Zoetis Announces Committee For Veterinary Medicinal Products Of The EMA Has Adopted A Positive Opinion Recommending The Granting Of Marketing Authorization For Lenivia For The Reduction Of Pain Associated With Osteoarthritis In Dogs

Zoetis Inc. today announced that the Committee for Veterinary Medicinal Products (CVMP) of the European Medicines Agency (EMA) has adopted a positive opinion recommending the granting of marketing authorization for Lenivia® (izenivetmab) for the reduction of pain associated with osteoarthritis (OA) in dogs. Based on the CVMP's positive opinion, the European Commission is expected to issue a decision during the fourth quarter of 2025, and Zoetis anticipates making Lenivia commercially available in the European Union in 2026.
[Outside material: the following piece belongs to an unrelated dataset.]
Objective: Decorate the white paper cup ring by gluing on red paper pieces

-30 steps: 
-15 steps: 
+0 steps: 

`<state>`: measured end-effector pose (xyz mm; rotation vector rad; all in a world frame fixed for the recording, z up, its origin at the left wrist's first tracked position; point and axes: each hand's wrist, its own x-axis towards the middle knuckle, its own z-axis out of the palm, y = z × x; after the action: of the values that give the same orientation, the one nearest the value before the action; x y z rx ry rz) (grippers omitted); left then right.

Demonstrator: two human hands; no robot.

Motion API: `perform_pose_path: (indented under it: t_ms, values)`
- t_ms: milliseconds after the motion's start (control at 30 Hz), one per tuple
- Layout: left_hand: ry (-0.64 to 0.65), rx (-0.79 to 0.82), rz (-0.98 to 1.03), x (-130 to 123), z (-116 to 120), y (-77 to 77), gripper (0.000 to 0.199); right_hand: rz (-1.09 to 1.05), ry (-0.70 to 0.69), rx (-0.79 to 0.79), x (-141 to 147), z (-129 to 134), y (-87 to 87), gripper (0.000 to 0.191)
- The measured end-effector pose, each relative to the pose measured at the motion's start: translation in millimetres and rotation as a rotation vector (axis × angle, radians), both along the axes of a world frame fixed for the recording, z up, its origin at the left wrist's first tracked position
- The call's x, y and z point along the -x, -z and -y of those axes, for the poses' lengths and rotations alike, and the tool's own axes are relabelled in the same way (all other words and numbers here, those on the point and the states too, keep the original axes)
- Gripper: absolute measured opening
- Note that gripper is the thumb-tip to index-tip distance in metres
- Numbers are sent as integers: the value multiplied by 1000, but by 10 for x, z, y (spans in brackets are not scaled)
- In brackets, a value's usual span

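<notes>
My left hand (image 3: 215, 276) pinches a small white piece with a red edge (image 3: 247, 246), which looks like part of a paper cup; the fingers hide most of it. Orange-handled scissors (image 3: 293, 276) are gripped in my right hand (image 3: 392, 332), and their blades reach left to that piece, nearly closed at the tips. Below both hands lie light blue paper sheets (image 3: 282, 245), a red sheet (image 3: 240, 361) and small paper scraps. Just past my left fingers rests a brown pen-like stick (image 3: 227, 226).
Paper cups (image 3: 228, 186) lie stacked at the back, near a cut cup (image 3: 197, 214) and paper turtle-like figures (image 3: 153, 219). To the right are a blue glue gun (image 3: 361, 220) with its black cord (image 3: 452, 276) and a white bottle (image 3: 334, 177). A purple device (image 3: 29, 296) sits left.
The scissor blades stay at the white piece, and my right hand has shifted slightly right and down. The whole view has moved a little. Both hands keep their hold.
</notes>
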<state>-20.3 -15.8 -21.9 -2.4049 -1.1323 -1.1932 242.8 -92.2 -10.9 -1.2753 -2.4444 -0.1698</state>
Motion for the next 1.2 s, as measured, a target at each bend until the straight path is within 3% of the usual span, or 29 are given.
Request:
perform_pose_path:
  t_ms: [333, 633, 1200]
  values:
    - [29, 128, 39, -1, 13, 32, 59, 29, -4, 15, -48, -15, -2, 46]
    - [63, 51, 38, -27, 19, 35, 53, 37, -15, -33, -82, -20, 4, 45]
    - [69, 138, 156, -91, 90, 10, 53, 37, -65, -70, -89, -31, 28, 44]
If approved, Lenivia will be a new antibody therapy that reduces OA pain in dogs for three months with one injection through its novel binding properties to nerve growth factor (NGF), recognized as an important mediator of pain and inflammation. Lenivia is built on a decade of science and research, with a safety profile demonstrated in a nine-month field study where dogs receiving Lenivia experienced increased mobility and decreased pain after one injection.

Significance of OA Pain

Osteoarthritis is a common, chronic and progressive joint disease characterized by the inflammation and breakdown of joints, resulting in pain and mobility issues. Although the disease cannot be cured, much can be done to reduce the associated pain, leading to improved quality of life. Nearly 40 percent of dogs of any age or size may be affected by OA pain1, 2, and chronic pain can negatively impact dogs' movement, sleep, behavior and social relationships3.